Task requirements: Find the line with "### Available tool" in the entries below, then reproduce it and every line after it down to and including the line with "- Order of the", exactly.

Given data:
= Beginning of Section =

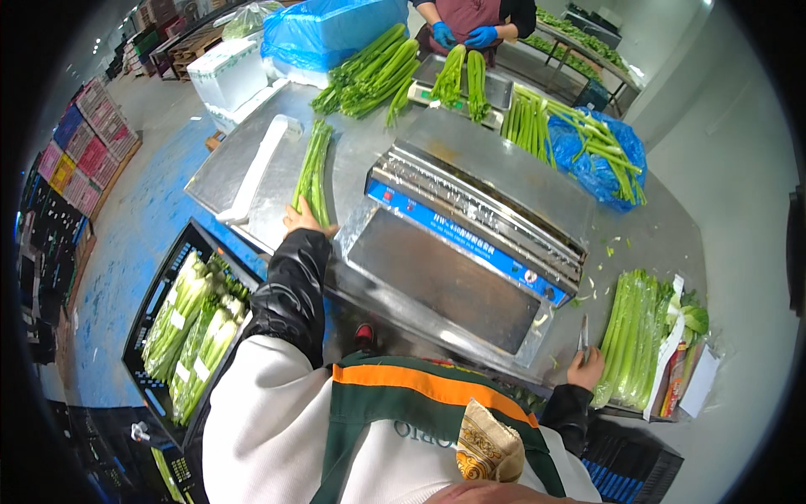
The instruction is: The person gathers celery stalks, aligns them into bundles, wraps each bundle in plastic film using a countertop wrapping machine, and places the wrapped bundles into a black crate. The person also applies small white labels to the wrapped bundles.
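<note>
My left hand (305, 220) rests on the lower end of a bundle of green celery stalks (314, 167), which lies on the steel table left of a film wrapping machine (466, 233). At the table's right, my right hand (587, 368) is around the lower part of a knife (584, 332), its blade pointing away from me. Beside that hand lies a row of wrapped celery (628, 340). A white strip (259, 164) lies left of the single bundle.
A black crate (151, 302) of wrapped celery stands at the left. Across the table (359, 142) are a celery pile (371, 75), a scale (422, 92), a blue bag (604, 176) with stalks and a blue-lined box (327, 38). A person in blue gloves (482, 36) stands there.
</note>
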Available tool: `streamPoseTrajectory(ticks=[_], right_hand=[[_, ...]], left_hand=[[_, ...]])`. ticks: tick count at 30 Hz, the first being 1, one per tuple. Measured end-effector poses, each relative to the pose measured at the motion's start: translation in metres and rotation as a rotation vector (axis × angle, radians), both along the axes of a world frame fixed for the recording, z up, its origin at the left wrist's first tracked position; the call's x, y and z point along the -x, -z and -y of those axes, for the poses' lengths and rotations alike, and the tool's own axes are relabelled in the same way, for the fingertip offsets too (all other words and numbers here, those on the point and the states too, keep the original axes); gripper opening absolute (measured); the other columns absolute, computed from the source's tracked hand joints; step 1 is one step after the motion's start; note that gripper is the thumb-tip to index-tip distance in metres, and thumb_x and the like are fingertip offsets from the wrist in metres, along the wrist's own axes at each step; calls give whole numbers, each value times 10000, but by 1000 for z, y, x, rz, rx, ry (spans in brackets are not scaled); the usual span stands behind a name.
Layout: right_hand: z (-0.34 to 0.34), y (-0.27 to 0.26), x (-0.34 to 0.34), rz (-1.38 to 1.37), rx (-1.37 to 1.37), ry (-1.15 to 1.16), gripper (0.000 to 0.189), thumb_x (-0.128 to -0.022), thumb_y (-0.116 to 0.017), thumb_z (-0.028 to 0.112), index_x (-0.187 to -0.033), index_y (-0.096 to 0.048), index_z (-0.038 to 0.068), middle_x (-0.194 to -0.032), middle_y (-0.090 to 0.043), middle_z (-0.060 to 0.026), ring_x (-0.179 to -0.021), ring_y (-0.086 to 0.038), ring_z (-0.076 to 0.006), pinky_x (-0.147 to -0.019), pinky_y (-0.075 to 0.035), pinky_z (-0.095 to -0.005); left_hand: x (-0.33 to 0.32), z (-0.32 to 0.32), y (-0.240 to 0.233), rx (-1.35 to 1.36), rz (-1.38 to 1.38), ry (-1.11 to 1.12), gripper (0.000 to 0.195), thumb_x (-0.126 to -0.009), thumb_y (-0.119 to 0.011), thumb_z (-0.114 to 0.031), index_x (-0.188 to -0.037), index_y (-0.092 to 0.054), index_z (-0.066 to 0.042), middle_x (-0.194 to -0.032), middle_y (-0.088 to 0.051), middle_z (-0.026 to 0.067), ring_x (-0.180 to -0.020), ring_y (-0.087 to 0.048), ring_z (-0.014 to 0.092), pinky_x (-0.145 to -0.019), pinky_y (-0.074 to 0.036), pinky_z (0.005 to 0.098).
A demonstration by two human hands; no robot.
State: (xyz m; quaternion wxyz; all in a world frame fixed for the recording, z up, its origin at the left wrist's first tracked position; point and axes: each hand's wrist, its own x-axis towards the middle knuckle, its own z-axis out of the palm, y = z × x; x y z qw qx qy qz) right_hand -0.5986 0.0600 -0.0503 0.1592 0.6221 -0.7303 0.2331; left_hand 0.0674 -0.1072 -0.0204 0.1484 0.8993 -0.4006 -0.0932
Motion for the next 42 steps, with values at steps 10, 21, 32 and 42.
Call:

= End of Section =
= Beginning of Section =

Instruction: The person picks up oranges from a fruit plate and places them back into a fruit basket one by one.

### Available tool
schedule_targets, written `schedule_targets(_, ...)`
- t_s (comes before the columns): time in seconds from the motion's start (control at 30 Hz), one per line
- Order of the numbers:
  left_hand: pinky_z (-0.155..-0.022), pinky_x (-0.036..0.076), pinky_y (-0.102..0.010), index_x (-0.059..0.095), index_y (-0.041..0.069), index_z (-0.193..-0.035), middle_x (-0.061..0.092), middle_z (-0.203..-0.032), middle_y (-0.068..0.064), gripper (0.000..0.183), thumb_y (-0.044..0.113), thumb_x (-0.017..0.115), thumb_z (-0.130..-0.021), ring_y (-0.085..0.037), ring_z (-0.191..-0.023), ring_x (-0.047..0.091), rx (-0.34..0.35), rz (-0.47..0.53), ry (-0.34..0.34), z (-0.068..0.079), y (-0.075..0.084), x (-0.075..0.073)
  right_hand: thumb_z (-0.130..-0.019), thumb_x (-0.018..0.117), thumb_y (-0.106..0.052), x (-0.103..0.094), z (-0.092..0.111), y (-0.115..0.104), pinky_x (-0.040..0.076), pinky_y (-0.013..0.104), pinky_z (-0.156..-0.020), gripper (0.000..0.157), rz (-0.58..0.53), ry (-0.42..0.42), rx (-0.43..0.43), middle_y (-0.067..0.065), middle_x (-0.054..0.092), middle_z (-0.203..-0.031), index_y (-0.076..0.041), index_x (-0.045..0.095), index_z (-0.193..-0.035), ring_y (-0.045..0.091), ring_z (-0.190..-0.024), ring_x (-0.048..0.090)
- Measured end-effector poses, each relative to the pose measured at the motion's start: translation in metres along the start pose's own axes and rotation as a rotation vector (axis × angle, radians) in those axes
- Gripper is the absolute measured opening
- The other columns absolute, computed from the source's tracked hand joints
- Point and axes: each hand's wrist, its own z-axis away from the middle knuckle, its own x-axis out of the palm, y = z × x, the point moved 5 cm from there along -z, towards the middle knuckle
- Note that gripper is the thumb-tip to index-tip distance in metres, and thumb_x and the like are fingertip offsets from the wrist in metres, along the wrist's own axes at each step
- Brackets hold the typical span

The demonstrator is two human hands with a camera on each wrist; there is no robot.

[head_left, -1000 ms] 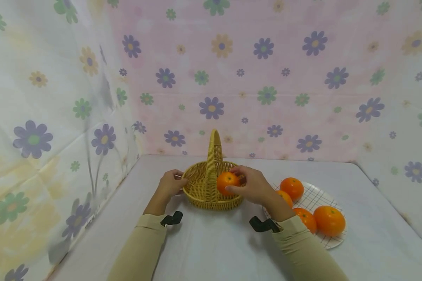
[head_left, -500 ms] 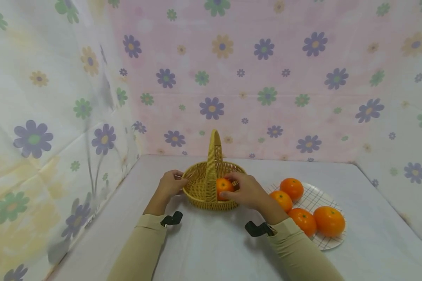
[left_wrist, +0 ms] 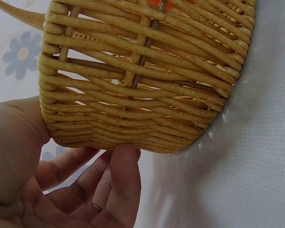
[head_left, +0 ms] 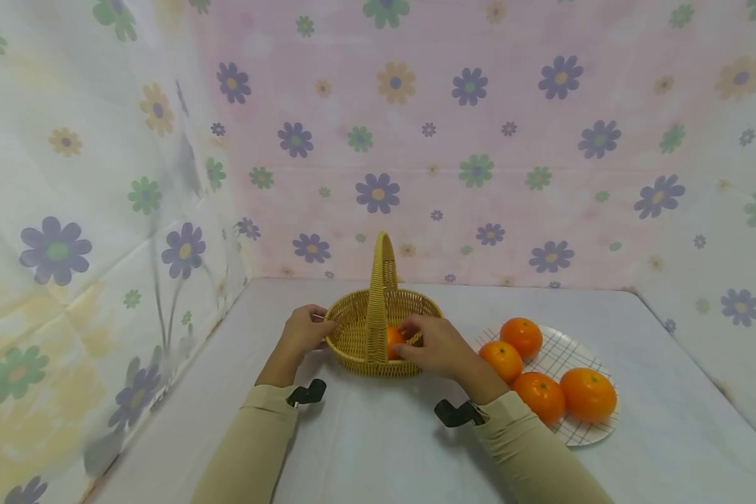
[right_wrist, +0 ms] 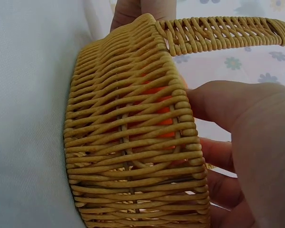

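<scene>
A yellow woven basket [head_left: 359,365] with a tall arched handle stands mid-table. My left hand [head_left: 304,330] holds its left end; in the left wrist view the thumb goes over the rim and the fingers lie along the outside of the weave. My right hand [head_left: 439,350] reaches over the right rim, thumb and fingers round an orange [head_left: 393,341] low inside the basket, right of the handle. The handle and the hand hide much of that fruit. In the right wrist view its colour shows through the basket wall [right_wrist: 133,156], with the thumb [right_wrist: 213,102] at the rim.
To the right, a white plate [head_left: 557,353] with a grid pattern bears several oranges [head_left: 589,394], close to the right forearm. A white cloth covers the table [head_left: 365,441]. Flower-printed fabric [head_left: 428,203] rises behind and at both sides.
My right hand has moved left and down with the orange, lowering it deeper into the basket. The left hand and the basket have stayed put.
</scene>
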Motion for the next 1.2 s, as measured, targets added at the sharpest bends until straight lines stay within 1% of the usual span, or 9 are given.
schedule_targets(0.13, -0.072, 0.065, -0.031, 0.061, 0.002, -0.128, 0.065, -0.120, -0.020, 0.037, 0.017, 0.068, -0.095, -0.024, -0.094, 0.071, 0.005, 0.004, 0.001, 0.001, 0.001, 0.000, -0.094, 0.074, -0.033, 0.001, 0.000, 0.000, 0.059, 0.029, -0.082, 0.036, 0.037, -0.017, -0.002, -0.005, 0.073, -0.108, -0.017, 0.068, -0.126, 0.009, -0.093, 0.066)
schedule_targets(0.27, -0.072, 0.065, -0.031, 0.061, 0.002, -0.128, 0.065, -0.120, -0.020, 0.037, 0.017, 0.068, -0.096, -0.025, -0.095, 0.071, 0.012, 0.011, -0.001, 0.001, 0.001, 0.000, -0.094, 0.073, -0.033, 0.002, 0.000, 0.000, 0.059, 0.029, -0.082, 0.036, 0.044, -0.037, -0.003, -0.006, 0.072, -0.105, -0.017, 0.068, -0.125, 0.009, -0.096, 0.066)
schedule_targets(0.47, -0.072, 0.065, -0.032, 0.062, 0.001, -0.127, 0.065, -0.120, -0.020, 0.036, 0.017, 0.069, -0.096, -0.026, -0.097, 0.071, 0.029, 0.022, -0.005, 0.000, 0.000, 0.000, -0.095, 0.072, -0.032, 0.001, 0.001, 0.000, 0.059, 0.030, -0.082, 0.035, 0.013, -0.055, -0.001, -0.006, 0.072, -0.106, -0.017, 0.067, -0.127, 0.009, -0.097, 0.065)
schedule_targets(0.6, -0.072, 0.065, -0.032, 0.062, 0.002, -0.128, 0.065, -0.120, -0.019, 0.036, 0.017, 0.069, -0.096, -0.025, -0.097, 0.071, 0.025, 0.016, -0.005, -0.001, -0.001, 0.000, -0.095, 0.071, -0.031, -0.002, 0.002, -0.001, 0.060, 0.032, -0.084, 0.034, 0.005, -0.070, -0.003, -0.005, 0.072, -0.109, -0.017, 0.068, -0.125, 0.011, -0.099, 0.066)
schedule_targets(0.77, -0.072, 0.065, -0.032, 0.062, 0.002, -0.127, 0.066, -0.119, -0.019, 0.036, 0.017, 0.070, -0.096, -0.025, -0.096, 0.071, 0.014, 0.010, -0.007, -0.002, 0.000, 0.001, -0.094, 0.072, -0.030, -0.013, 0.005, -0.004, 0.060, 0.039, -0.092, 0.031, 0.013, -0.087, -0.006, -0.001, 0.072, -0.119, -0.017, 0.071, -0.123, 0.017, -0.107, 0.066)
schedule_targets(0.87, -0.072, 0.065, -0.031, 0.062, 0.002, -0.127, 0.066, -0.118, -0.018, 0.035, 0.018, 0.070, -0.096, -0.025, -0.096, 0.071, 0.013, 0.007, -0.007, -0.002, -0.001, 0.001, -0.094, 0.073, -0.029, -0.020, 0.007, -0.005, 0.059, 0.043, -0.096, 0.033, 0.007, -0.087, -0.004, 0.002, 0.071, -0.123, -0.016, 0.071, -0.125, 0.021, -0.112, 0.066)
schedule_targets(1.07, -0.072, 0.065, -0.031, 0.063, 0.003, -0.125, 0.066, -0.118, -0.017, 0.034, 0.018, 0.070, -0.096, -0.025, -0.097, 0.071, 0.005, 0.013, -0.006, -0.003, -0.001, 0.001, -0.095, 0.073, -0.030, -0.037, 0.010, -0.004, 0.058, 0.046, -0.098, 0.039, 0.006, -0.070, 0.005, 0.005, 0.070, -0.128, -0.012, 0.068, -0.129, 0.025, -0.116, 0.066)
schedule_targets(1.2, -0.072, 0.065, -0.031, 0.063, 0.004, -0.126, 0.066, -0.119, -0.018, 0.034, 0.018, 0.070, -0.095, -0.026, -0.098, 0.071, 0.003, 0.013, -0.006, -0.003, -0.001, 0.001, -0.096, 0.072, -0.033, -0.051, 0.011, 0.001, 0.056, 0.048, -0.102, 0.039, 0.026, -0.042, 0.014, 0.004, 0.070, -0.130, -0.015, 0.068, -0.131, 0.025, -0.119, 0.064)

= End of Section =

Solved exercise:
### Available tool
schedule_targets, written `schedule_targets(_, ...)`
- t_s (comes before the columns): time in seconds from the motion's start (control at 30 Hz), one per line
- Order of the numbers:

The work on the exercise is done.